In a way it's like Hitchcock in psychotic overdrive, like Vertigo, only that not only Judy and Madeleine, but also Scottie turn out to always have been the same person. Suspense unhinged, cut off from logic and the outside world. When she steps into the murder room for the first time, she's already lost, because she has entered her brain. The rest is a game between optical nerve and cortex. The images keep coming back, every time triggering the same zoom in on her eyes, the same bonkers Frizzi music.
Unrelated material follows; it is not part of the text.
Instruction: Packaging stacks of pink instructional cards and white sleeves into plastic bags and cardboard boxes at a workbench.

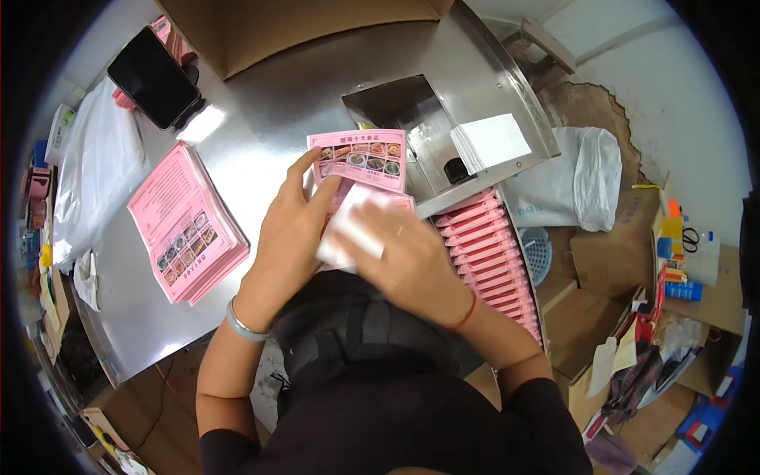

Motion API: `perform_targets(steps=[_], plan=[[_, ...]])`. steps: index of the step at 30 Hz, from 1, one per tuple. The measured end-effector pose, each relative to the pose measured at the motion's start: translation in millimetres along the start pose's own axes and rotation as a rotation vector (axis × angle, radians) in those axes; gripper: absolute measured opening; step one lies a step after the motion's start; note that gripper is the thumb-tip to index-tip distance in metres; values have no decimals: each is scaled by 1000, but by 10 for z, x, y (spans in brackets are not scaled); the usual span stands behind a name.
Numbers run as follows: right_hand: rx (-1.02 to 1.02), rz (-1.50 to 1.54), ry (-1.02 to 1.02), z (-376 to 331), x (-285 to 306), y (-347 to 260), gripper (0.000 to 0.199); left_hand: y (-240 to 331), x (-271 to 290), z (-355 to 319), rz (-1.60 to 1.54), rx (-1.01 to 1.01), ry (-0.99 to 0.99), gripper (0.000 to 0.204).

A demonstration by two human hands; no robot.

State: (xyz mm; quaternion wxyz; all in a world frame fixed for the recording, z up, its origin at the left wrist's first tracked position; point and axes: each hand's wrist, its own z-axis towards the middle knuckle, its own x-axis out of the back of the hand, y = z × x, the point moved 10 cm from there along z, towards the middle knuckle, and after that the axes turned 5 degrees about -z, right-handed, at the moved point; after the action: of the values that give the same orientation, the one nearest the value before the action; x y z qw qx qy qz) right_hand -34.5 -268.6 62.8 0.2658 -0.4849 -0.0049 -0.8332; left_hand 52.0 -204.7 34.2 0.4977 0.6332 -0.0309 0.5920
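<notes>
My left hand (289, 229) rests on a pink printed leaflet (360, 158) lying on the steel table (261, 111), thumb and fingers pinching its lower left edge. My right hand (412, 257) presses a white folded napkin (348, 226) onto the lower part of the same leaflet. The part of the leaflet under both hands is hidden.
A stack of pink leaflets (186, 226) lies at the left. A row of folded pink packets (487, 245) runs along the table's right edge. A pile of white napkins (491, 142) sits on a steel tray (396, 103). A dark phone (154, 75) leans at the back left. Cardboard boxes (602, 253) stand right.
</notes>
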Motion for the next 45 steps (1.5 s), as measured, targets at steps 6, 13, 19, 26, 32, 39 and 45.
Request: perform_targets(steps=[6, 13, 19, 26, 32, 39, 45], plan=[[-210, -116, -381, 384, -571, 1199, 20, 752, -202, 83, -313, -280, -5, 59], [-494, -414, 354, 27, 647, 1283, 19, -881, 1183, -887, 184, 371, 563, 39], [-512, -620, 194, -112, 496, 1512, 25, -971, 1240, -867, 629, 407, 387, 23], [-424, -560, 111, -59, 549, 1447, 20, 252, -271, -71, 126, -4, 173, 43], [-428, -522, 136, -124, 588, 1558, 23, 172, -237, -154, 147, 12, 134, 36], [-368, -394, 93, -138, 717, 1672, 26, 207, -182, -171, 111, 9, 230, 40], [-100, -22, -1, 103, 261, 383, 30, 8, -107, -273, 214, -33, 75, 44]])
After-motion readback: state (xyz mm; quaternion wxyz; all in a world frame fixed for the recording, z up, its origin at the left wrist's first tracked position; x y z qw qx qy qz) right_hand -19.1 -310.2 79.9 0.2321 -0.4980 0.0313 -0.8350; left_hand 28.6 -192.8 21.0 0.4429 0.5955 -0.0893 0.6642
Sure, there's still another, more traditional film running in the background, a procedural filled with cues and policemen and telephone conversations. A backup, a leftover from Fulci's early 70s work, but it's rather obvious he doesn't care about stuff like that anymore. I mean, most of it comes down to returning again and again to the same random magazine cover, turning it into an endless readable and rereadable urtext. If one looks close enough, the World Formula is probably in there somewhere, too.

(I'm reading on here somewhere that this plays like a PROFONDO ROSSO rehash, only more conventional; I don't think so. To me, this feels much more radical and pure, much more primal than the Argento, a film I admire but don't love.)